*EXERCISE OBJECTIVE*
An exact copy of the data below is needed; please leave out any pictures.

INFORMATION PROVIDED START

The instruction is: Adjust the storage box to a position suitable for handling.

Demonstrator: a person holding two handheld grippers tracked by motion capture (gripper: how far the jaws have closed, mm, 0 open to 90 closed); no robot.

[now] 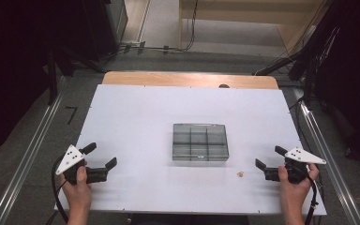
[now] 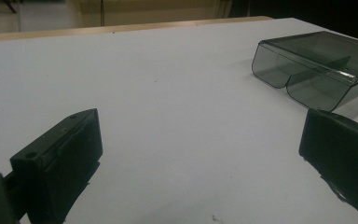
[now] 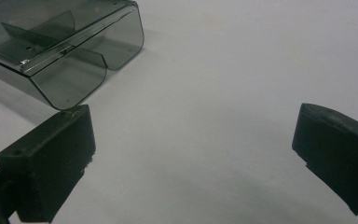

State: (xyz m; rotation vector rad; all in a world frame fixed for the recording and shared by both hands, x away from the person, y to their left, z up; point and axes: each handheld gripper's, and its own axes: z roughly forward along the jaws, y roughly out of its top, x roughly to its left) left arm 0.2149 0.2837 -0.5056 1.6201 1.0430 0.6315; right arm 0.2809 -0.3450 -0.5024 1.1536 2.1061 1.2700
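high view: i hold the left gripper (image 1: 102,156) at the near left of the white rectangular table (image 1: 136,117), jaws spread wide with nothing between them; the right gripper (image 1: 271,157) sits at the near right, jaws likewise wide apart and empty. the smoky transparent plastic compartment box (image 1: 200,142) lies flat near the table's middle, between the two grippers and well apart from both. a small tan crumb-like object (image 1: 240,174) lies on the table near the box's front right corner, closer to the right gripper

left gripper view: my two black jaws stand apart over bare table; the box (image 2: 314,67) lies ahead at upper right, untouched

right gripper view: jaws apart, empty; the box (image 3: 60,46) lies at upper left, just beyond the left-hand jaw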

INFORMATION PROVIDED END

*WRITTEN SOLUTION*
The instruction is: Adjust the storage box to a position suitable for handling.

Demonstrator: a person holding two handheld grippers tracked by motion capture (gripper: how far the jaws have closed, mm, 0 open to 90 closed); no robot.

[now] 
[now] 
[now] 

State: (xyz m; rotation vector rad; all in a world frame fixed for the recording and shared by both hands, x away from the person, y to their left, z up; point and axes: each handheld gripper's, and its own axes: z roughly forward along the jaws, y roughly out of its top, x roughly to its left) left arm 0.2149 0.2837 -0.5056 1.6201 1.0430 0.6315; right arm 0.2809 -0.3450 -0.5024 1.1536 2.1061 1.2700
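high view: i hold the left gripper (image 1: 102,156) at the near left of the white rectangular table (image 1: 136,117), jaws spread wide with nothing between them; the right gripper (image 1: 271,157) sits at the near right, jaws likewise wide apart and empty. the smoky transparent plastic compartment box (image 1: 200,142) lies flat near the table's middle, between the two grippers and well apart from both. a small tan crumb-like object (image 1: 240,174) lies on the table near the box's front right corner, closer to the right gripper

left gripper view: my two black jaws stand apart over bare table; the box (image 2: 314,67) lies ahead at upper right, untouched

right gripper view: jaws apart, empty; the box (image 3: 60,46) lies at upper left, just beyond the left-hand jaw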

There is nothing further to this answer.